4 Documentation and metadata
Clear and comprehensive documentation is essential to ensure that the data collected during the study is FAIR (Findable, Accessible, Interoperable, and Reusable) not only today but also in the future. This section outlines the approach to documenting all datasets and associated metadata, including the tools, standards, and processes that will be applied. By maintaining detailed descriptions of variables, data sources, and collection methods, and by implementing robust metadata management practices, we want to support data integrity, making it easier to use the data, and comply with FAIR principles.
4.1 Documentation
All data stored on the GenomeDK servers will be generated during the study, either by study staff or directly by participants. No external datasets (such as national registers) will be stored within the ON LiMiT environment. The primary sources of data include:
- Participant input via the Liva Healthcare app and responses to questionnaires.

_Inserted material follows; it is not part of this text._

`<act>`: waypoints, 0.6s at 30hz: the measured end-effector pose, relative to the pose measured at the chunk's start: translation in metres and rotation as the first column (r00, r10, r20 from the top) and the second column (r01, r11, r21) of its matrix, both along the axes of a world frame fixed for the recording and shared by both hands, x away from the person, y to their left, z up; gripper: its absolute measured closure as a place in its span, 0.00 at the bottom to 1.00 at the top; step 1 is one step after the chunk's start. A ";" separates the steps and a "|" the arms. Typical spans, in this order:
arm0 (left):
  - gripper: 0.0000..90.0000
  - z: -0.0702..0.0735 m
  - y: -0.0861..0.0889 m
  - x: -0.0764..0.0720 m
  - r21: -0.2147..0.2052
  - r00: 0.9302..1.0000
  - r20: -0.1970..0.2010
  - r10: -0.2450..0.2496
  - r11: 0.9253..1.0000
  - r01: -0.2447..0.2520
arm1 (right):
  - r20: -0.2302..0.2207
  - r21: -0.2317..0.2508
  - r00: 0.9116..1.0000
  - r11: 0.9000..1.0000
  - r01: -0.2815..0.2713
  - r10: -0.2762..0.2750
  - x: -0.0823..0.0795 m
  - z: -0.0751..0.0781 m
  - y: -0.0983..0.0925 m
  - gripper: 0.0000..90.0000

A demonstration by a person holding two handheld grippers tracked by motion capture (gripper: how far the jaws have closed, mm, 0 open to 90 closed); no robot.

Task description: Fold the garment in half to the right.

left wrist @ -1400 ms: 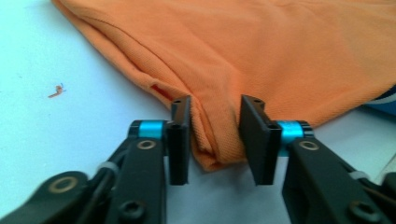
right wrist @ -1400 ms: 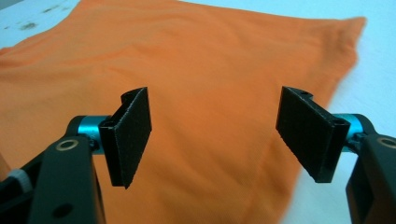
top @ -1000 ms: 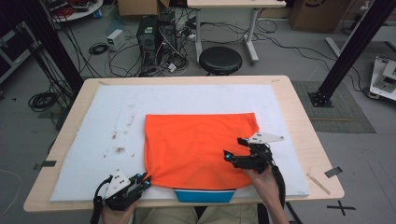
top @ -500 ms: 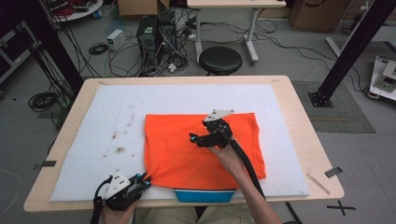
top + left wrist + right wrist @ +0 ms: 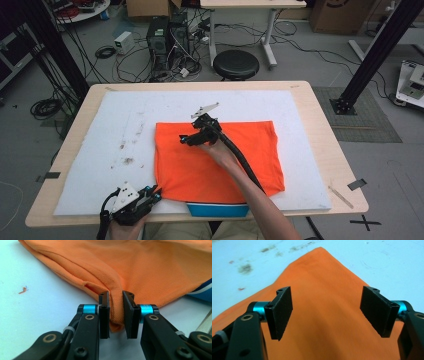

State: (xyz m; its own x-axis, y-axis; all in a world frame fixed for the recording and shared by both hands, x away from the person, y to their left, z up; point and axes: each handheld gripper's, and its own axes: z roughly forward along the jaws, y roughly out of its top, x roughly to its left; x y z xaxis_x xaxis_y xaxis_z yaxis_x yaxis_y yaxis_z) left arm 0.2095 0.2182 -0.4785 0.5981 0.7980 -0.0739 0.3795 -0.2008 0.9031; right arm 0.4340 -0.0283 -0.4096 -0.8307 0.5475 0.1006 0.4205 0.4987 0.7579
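An orange garment (image 5: 220, 160) lies flat and folded on the white mat (image 5: 125, 120). My left gripper (image 5: 156, 193) sits at its near-left corner. In the left gripper view the jaws of the left gripper (image 5: 115, 305) are pinched on that corner of the orange garment (image 5: 150, 270). My right gripper (image 5: 184, 139) hovers over the cloth's far-left area, pointing left. In the right gripper view the right gripper (image 5: 327, 308) is wide open above the orange garment (image 5: 324, 290), with the cloth's far corner ahead and nothing between the jaws.
A blue piece with a white stripe (image 5: 217, 210) peeks from under the garment's near edge. Dark stains (image 5: 127, 161) mark the mat to the left. The wooden table (image 5: 320, 130) carries a tape strip (image 5: 356, 184) and a thin stick (image 5: 340, 194) near right. A stool (image 5: 236, 64) stands beyond.
My right gripper has swept from the garment's right side across it to its far-left area, staying open. The left gripper has stayed put at the near-left corner.
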 end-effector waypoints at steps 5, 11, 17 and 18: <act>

- Medical devices and scanners, which will produce structured data files. A detailed list of scanners and devices will be maintained as part of the technical documentation.
- Additional sensors and site-level data collection, uploaded as CSV files by study staff.
Data generation will occur throughout the two-year participation period for each individual. While there are plans to link study data with register data, this work will take place on Statistics Denmark’s servers. Access to the data will be strictly controlled through GenomeDK. Researchers must submit an application to the Publications Panel to gain access, ensuring transparency and governance.
4.2 Metadata strategy
To ensure data usability and interoperability, comprehensive metadata will be created and maintained throughout the study:
Field-level documentation: We will write detailed variable descriptions using the Field Annotation functionality in REDCap. This includes adherence to naming conventions defined by internal rules.
Supplier data dictionaries: All external data providers (e.g., Liva Healthcare, MyFood24) will supply data dictionaries in CSV format. These will be integrated into the metadata repository by the data architect.
Device and sensor data: The site staff and the data architect will collaboratively document the CSV filesoriginating from scanners and sensors to ensure completenessand clarity.
Metadata packaging: We will use software developed from the Seedcase Project to generate and store metadata in a standardized data package format. These software will also structure the data in a standardized format and will run checks on the data to confirm that it corresponds to the metadata. The data package will be stored on GenomeDK, where the data will be version controlled and a backup kept in case of errors or issues. The metadata will be connected to GitHub to increase accessibility and discoverability as well as improve future collaboration on analyses of the data.
4.3 Versioning and updates
Metadata will be treated as a living resource. Updates will occur whenever new variables are introduced, existing fields are modified, or additional data sources are integrated. Version control will be implemented through the Seedcase software, ensuring that:
- Each metadata package is assigned a unique version identifier.
- Changes are logged with timestamps and descriptions.
- Previous versions remain accessible for audit and reproducibility purposes.
This approach guarantees traceability and supports long-term data integrity.
4.4 Data discovery and accessibility
To facilitate data discovery, a dedicated website will be developed. This site will provide:
- A searchable catalog of all variables.
- Clear descriptions and metadata for each variable.
- A foundation for the Publications Panel application process, ensuring researchers can identify relevant data before requesting access.
This approach guarantees that data is well-documented, discoverable, and compliant with FAIR principles.